## Work request
Pictures are to be left out, but please repeat each record exactly.
════════════════
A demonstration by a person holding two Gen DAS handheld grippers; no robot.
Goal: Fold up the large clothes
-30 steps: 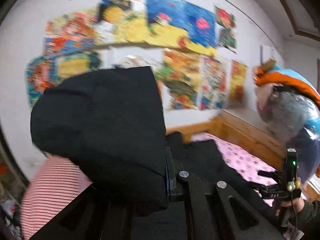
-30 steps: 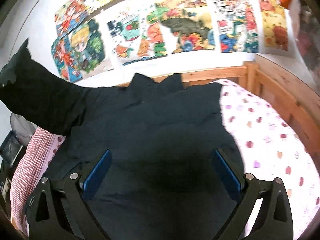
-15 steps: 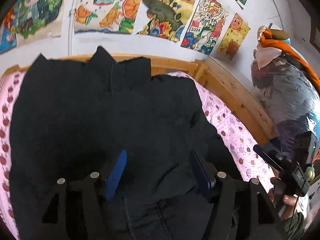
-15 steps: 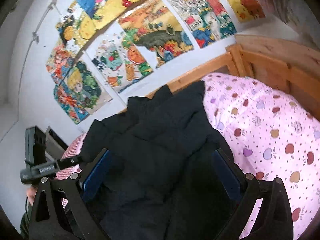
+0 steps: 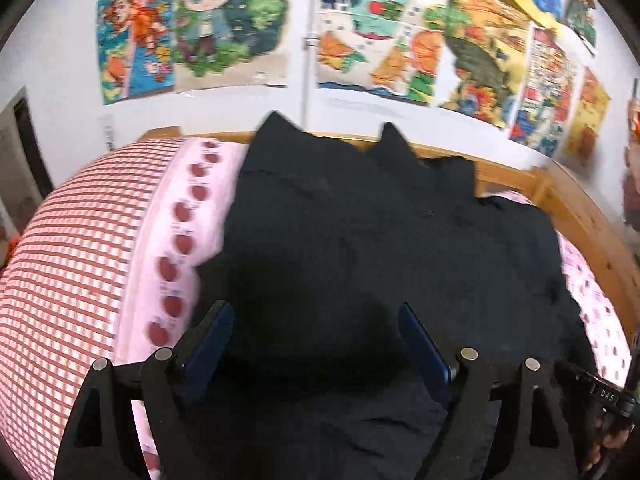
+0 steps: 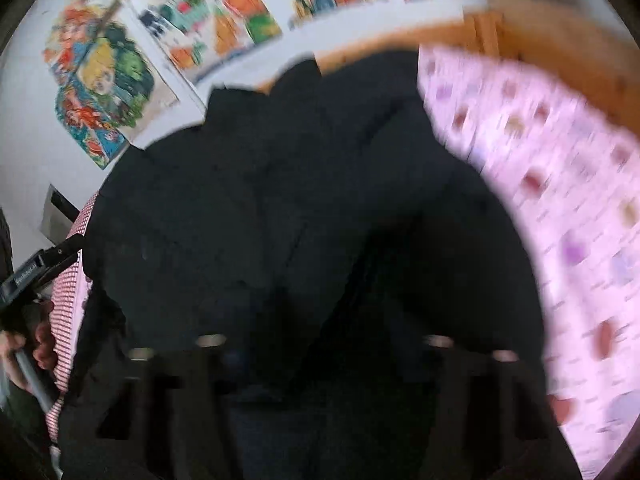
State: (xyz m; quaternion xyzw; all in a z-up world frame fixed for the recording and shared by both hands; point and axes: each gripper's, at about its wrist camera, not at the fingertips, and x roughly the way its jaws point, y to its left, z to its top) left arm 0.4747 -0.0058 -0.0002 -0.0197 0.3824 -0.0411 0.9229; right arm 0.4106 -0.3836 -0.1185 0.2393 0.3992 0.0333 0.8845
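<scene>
**Sleeve laid over, near edge next**

Found black, soft, bulky fabric jacket spread on pink apple-print bedsheet, just ahead of and beneath both grippers, collar points toward wooden bed frame. Saw left gripper standing wide, blue pads clear of cloth, jaws just been opening, nothing pinched between them. Saw right gripper blurred and dark against the jacket; jaws just been closing, cloth lay between them, but could not tell whether pads pressed. Spotted red-and-white checked cover left of left gripper.

Judged next move: pinch near hem with both grippers together. Best done low and level, taking all layers. Risked a lopsided fold if grips landed uneven or caught one layer only.
</scene>
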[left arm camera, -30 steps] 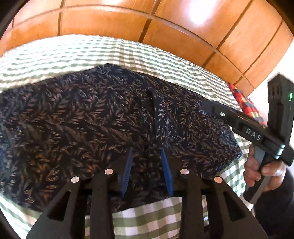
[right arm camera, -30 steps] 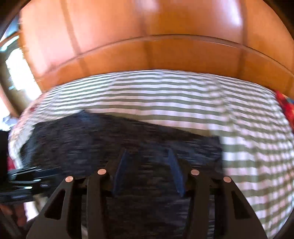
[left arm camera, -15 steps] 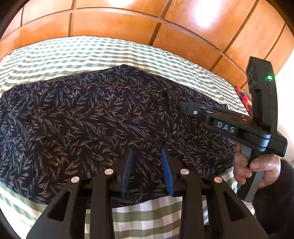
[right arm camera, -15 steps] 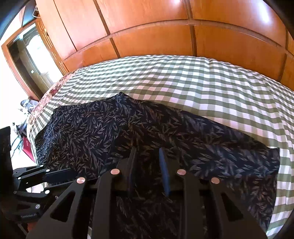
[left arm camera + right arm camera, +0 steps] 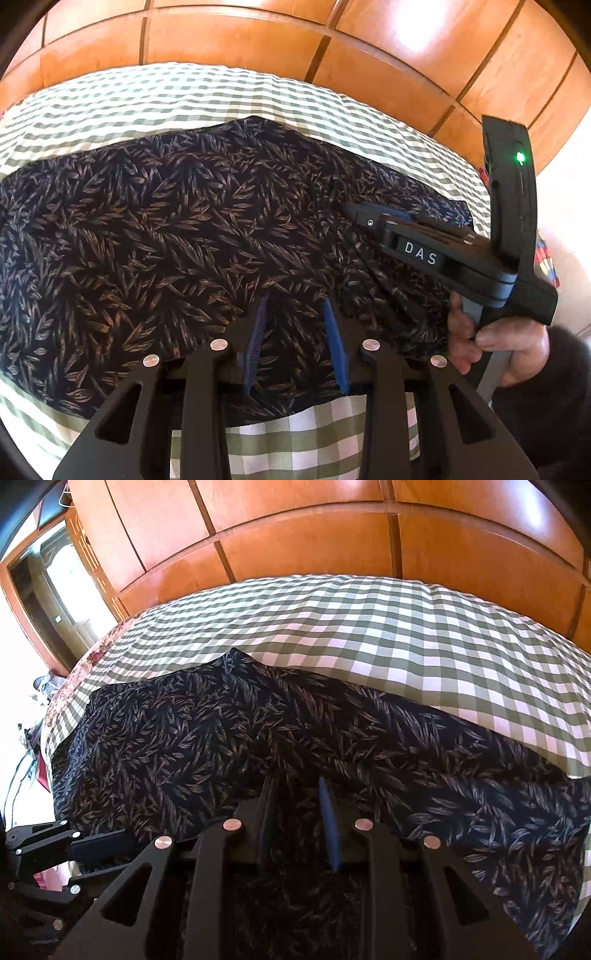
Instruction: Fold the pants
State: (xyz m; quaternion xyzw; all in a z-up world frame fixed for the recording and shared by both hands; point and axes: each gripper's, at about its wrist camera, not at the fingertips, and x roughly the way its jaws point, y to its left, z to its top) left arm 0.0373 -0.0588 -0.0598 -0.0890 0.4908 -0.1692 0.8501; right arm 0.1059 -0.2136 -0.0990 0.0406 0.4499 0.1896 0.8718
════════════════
## Your response
A demonstration by a person holding two Gen DAS handheld grippers; no robot.
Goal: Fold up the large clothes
-30 steps: 
-30 steps: 
-15 steps: 
-15 steps: 
+0 steps: 
+0 steps: 
State: (xyz m; quaternion xyzw; all in a z-up world frame fixed for the recording and shared by both hands; point and axes: each gripper's, at about its wrist camera, not at the fingertips, and x roughly the way its jaws point, y to its left, z to its top) left arm 0.4747 -0.0058 -0.0002 -0.0197 0.3824 -0.0411 0.9229; right arm 0.4106 -0.3836 -0.1185 0.2393 0.3992 0.0333 0.8845
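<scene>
**Sleeve laid over, near edge next**

Found black, soft, bulky fabric jacket spread on pink apple-print bedsheet, just ahead of and beneath both grippers, collar points toward wooden bed frame. Saw left gripper standing wide, blue pads clear of cloth, jaws just been opening, nothing pinched between them. Saw right gripper blurred and dark against the jacket; jaws just been closing, cloth lay between them, but could not tell whether pads pressed. Spotted red-and-white checked cover left of left gripper.

Judged next move: pinch near hem with both grippers together. Best done low and level, taking all layers. Risked a lopsided fold if grips landed uneven or caught one layer only.
</scene>
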[left arm camera, -30 steps] 
[right arm camera, -30 steps] 
[left arm camera, -15 steps] 
[right arm camera, -15 steps] 
[left arm camera + right arm camera, +0 steps] 
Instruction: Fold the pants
State: (xyz m; quaternion xyzw; all in a z-up world frame fixed for the recording and shared by both hands; point and axes: each gripper's, at about its wrist camera, not at the fingertips, and x roughly the way its jaws point, y to its left, z to its top) left arm 0.0373 -0.0588 -0.0598 -0.0890 0.4908 -0.1692 0.8501; right arm 0.1059 -0.2136 -0.0990 0.0406 0.4499 0.1896 0.8718

This response contains the complete answer.